* [What you should do] Going through the material below, output exactly the lines from the one containing "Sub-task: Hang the" through the one containing "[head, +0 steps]", and no pictures.

────

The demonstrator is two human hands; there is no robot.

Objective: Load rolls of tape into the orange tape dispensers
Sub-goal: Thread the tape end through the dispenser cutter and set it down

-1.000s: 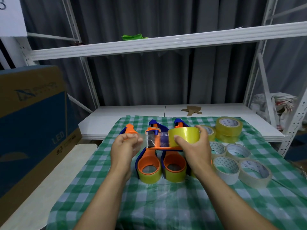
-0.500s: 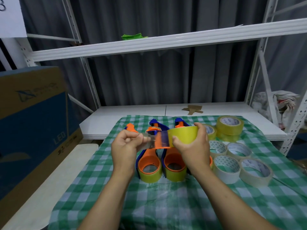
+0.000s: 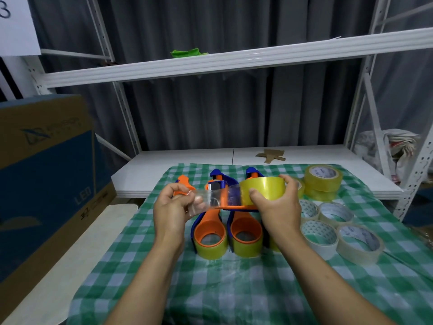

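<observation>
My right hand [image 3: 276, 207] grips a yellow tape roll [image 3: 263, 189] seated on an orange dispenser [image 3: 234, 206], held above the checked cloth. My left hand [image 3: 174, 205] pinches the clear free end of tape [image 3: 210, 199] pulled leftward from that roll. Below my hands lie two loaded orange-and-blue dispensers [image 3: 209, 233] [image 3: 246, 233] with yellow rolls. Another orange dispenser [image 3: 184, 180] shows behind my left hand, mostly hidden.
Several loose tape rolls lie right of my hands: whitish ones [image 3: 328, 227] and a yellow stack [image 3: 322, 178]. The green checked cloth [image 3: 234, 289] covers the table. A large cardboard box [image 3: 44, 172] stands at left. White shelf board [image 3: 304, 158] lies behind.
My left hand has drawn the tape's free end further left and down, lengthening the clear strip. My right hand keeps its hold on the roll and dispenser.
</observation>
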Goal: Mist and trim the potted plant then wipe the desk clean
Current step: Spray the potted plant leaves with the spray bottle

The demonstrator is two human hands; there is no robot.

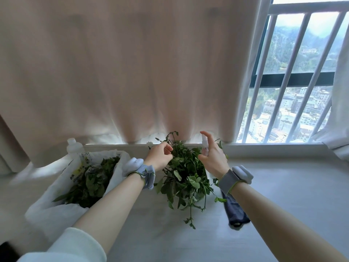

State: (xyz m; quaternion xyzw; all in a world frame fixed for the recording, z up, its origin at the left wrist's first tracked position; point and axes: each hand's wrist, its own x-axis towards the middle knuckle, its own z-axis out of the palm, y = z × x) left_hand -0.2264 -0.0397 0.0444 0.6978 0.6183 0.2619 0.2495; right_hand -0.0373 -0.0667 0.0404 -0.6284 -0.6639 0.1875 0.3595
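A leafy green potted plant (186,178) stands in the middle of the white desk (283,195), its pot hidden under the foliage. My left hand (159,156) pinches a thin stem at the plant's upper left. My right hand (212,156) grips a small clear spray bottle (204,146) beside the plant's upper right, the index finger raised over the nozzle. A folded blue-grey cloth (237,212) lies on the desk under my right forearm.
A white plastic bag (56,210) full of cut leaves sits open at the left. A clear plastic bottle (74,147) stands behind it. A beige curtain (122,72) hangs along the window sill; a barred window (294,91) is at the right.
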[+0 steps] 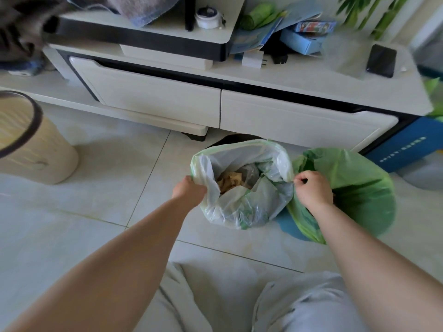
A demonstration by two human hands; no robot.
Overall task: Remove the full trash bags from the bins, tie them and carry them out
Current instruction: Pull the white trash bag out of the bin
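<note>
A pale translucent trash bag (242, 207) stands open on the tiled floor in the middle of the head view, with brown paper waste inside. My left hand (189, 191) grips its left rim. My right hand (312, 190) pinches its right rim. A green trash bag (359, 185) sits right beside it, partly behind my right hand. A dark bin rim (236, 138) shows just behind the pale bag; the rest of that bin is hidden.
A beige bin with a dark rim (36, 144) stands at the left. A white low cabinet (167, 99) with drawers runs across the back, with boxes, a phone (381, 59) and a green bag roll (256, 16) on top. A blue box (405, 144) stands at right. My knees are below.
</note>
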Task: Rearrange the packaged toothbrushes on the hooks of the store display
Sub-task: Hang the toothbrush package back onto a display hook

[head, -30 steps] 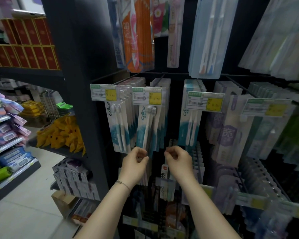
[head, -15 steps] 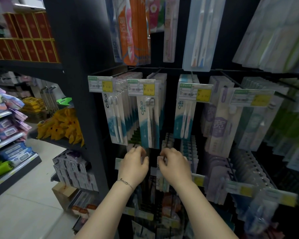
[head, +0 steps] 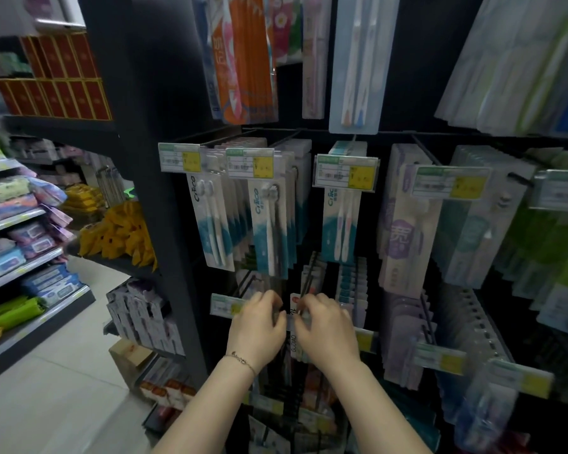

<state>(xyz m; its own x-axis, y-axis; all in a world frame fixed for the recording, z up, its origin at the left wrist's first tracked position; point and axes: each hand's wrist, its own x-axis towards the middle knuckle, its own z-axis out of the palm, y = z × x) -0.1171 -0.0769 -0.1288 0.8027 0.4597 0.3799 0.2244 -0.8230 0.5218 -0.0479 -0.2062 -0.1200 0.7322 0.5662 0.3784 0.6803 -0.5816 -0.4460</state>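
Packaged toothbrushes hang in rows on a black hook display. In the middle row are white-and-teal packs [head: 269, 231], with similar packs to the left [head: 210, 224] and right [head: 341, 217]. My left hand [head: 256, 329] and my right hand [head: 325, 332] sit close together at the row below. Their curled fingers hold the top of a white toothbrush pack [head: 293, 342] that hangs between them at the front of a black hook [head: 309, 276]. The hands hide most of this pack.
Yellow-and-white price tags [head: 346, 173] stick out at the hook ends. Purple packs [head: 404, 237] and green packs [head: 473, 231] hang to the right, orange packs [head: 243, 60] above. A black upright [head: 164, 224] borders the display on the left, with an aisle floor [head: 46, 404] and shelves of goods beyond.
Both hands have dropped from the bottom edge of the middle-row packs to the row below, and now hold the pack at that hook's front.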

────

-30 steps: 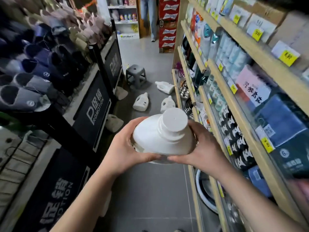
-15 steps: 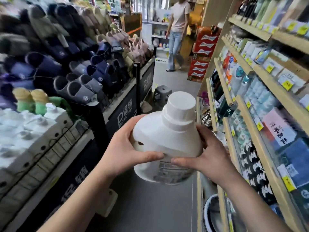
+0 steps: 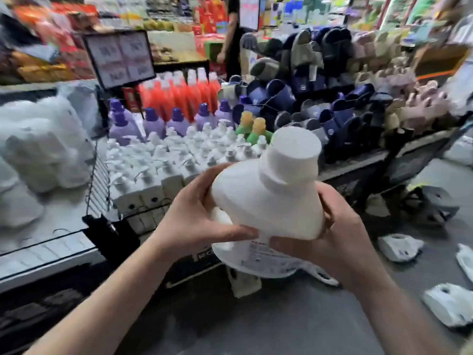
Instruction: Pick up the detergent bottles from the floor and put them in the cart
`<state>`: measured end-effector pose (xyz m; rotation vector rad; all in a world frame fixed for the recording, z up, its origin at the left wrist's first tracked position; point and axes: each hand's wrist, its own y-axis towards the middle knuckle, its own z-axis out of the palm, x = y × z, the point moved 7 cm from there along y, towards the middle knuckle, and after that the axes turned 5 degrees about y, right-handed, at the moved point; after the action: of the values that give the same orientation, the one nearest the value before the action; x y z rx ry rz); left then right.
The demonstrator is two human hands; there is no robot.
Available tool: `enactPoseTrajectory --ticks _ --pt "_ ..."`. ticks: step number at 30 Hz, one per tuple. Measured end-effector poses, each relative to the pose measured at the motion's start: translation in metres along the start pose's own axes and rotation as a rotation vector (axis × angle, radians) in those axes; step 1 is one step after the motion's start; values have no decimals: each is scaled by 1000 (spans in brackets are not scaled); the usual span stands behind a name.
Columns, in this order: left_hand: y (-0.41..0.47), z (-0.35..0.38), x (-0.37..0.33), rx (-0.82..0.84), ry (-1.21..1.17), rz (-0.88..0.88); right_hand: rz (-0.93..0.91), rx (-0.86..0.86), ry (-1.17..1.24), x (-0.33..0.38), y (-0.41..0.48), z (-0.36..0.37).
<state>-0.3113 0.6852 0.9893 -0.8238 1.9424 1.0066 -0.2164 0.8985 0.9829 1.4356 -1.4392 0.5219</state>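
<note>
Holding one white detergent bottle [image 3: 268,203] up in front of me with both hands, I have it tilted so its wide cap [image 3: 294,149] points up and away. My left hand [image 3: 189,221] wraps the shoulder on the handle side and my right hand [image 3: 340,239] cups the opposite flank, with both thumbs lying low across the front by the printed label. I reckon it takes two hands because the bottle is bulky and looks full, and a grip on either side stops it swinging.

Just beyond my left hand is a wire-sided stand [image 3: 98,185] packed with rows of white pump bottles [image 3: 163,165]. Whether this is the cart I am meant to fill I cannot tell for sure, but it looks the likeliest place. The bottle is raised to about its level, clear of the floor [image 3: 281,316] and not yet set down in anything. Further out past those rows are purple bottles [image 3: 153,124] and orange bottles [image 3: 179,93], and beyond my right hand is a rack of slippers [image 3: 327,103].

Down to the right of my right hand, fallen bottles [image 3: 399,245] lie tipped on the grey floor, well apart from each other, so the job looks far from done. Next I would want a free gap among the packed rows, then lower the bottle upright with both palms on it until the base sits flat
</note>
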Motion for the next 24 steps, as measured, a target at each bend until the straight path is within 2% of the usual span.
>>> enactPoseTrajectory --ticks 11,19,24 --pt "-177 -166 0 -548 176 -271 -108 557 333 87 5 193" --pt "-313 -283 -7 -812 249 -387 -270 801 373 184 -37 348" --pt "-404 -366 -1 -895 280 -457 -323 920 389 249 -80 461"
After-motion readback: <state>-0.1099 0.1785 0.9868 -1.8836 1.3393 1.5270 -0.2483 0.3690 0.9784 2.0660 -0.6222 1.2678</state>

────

* [Answer space]
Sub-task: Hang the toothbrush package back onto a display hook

[head, -30 steps] 
[head, -15 steps] 
[head, +0 steps] 

Nothing else is needed for this exercise.